I'm posting this for two reasons. A) to rant & B) does anyone else have an ex who behaves like this? I just still can't believe how much he doesn't seem to give a monkeys about this wonderful 4 year old.
His gf & work take priority (his words) - it's very sad.
Is this normal? shock

Cluesue Sun 24-Jul-16 19:36:58

From my experience I'd say yes,I only know a scarce few men who are pulling their fair share post divorce/split.my father never bothered with us after my parents divorce and we were 18,14,12 and 6.my oldest dds(10) father disappeared as soon as the blue line appeared never to be seen since and dd2s(4)dad only sees her when he can be bothered,which in the last 6 months has amounted to about 72hrs

Ednamoda Sun 24-Jul-16 19:38:09

Sadly you are not alone. The world is full of selfish men and women. The only way to maintain your sanity is to accept it and move on. It's really tough but it's the only way. The man is clearly beyond thinking past his own personal happiness. It baffles me. It is entirely his loss. You have the joy of having your child and all the happiness that will bring. Forget the father. He's a waste of air space and a very poor excuse for a human being. And no! It's not bloody normal. There's plenty of decent men out there.
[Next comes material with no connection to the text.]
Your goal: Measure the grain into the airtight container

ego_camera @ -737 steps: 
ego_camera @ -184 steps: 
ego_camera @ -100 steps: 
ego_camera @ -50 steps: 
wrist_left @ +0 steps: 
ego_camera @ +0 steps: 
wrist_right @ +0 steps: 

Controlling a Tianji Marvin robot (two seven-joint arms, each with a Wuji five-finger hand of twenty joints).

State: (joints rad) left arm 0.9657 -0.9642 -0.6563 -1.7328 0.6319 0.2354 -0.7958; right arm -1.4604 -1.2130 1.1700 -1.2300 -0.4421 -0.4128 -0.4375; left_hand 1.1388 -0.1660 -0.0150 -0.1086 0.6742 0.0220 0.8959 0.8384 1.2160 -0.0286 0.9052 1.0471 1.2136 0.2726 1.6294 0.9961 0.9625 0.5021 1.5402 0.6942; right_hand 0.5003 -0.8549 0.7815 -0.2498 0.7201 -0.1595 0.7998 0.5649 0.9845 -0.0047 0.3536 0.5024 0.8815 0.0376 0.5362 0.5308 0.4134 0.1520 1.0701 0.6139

Be very picky with the next one.

HermioneJeanGranger Sun 24-Jul-16 19:43:02

Sadly it is fairly common sad

HermioneJeanGranger Sun 24-Jul-16 19:44:00

Sadly it is fairly common sad

aintnosunshinewhenbriesgone Sun 24-Jul-16 19:44:08

Thanks both
My dad wasn't great & I think I'm trying to ensure Dd doesn't get the same inconsistency as me as I think it's contributed to my issues with trusting men... But I'm close to just saying fuckit. confused
His loss totally

aintnosunshinewhenbriesgone Sun 24-Jul-16 19:44:59

Yes hermoine. So sad isn't it..

aintnosunshinewhenbriesgone Sun 24-Jul-16 19:45:29

Hermione even brew

FiveFullFathoms Sun 24-Jul-16 19:47:31

Unfortunately, you're not alone. Doesn't mean it's ok though. My ex is very much out of sight, out of mind. He usually sees the DCs EOW but if their visits clash with his hobby his hobby wins and he takes the kids to his mum's or asks me to have them for an extra weekend. He never texts or phones them during the week even if he knows they've got something important on (like the first day of primary school!) He has never once attended a parents evening or school play. He's a bit useless really. sad It's rubbish isn't it?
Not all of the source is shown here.